Source material:
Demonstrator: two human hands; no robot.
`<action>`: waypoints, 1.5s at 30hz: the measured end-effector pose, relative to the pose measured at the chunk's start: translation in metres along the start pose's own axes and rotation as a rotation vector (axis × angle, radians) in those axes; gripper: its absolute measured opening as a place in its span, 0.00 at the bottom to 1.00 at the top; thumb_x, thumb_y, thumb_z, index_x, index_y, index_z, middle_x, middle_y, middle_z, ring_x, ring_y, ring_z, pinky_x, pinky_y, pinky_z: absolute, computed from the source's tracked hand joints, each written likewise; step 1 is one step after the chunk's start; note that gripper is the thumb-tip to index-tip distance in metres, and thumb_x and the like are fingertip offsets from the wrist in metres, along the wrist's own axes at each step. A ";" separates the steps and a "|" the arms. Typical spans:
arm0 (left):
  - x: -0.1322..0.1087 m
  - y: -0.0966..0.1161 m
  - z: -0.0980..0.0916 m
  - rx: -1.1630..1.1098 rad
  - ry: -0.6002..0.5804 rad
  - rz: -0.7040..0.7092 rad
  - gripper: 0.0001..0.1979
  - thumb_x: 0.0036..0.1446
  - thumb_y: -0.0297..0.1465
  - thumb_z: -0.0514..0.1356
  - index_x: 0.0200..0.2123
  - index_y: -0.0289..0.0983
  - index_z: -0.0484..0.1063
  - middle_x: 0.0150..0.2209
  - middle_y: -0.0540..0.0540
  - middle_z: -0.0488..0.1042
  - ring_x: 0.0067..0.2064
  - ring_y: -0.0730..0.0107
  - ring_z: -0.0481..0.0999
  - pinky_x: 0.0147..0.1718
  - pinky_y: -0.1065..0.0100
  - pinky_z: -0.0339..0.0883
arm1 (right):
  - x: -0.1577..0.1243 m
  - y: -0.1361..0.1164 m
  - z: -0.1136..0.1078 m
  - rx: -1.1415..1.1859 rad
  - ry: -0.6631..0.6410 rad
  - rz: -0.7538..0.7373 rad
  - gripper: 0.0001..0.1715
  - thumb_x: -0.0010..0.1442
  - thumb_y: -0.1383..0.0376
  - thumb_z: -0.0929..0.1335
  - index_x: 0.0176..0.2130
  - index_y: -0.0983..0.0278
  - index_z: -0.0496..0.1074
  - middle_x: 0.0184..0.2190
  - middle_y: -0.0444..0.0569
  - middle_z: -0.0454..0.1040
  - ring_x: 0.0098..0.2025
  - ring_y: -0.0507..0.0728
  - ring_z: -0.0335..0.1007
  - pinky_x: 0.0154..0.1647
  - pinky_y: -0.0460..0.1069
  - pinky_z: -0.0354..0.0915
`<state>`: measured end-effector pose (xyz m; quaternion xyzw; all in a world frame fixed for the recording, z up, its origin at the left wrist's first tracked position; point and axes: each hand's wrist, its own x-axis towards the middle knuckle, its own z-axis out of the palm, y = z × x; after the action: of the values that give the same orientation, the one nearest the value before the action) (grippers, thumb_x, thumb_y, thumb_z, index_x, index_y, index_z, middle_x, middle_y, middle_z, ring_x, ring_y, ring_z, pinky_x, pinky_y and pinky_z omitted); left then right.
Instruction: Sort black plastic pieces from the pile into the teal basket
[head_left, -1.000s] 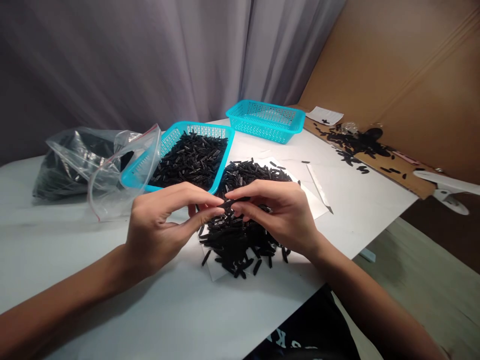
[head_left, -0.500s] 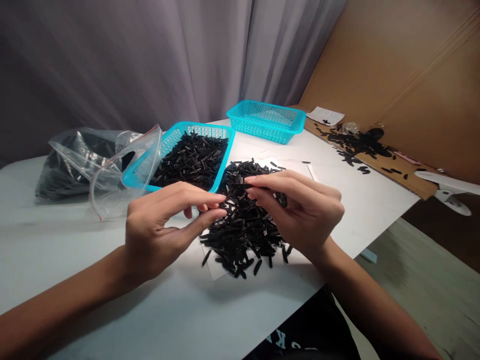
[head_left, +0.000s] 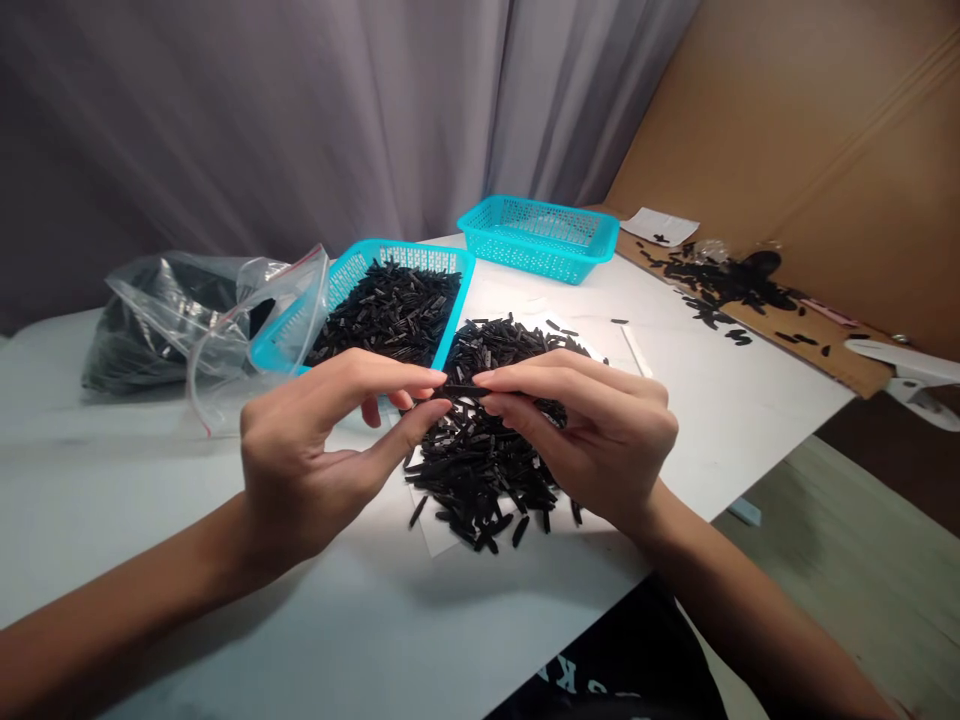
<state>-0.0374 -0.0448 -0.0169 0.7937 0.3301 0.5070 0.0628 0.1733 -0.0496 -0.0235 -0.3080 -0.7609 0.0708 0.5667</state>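
Observation:
Between my two hands is a slim, dark black strip, held level above the pile. My left hand pinches its left end with thumb and forefinger. The other end sits between the thumb and forefinger of my right hand. Right below lies a heap of similar black strips on white paper, partly covered by my hands. Behind my left hand, a blue perforated basket is filled with more black strips.
A clear zip bag with dark contents lies at the left, its mouth overlapping the filled basket. Another blue basket stands at the back. Loose black pieces are scattered on brown cardboard at right, near a white clamp-like object.
My hands have come closer together. The strip, earlier held only in my right hand, now reaches my left fingertips too. The view has shifted slightly.

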 end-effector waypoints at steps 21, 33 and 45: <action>0.006 -0.002 -0.002 0.089 -0.040 0.096 0.03 0.63 0.29 0.68 0.39 0.43 0.80 0.33 0.52 0.84 0.33 0.70 0.82 0.26 0.66 0.73 | -0.002 0.000 0.004 0.146 -0.114 0.280 0.05 0.66 0.67 0.73 0.36 0.64 0.81 0.31 0.47 0.83 0.28 0.51 0.76 0.29 0.47 0.72; 0.006 -0.003 -0.003 0.074 -0.029 0.081 0.02 0.63 0.30 0.69 0.38 0.44 0.81 0.33 0.53 0.84 0.31 0.72 0.80 0.26 0.67 0.72 | -0.001 0.000 0.002 0.123 -0.077 0.252 0.03 0.65 0.67 0.74 0.37 0.63 0.82 0.31 0.46 0.84 0.28 0.51 0.77 0.30 0.47 0.73; 0.006 -0.011 -0.004 0.174 -0.019 0.093 0.05 0.64 0.29 0.68 0.40 0.46 0.79 0.35 0.53 0.84 0.32 0.71 0.81 0.30 0.65 0.75 | -0.002 0.001 0.001 0.102 -0.068 0.197 0.02 0.64 0.70 0.75 0.38 0.64 0.81 0.32 0.47 0.83 0.27 0.50 0.76 0.29 0.47 0.73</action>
<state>-0.0439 -0.0342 -0.0153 0.8155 0.3350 0.4712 -0.0270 0.1728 -0.0498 -0.0263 -0.3497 -0.7412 0.1752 0.5456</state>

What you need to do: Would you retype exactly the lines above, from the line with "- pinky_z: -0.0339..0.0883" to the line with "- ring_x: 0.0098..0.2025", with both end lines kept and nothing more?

Task solution:
  - pinky_z: -0.0339..0.0883
arm1 (right):
  - x: -0.1577..0.1243 m
  - y: -0.1361..0.1164 m
  - z: -0.1136..0.1078 m
  - rx: -1.1415..1.1859 rad
  - ry: -0.6631..0.6410 rad
  - rz: -0.7538..0.7373 rad
  - gripper: 0.0001..0.1715
  - thumb_x: -0.0010..0.1442
  - thumb_y: -0.1383..0.0376
  - thumb_z: -0.0929..0.1335
  - index_x: 0.0176..0.2130
  - index_y: -0.0983..0.0278
  - index_z: -0.0496..0.1074
  - middle_x: 0.0184..0.2190
  - middle_y: -0.0444..0.0569
  - middle_z: -0.0454..0.1040
  - ring_x: 0.0098..0.2025

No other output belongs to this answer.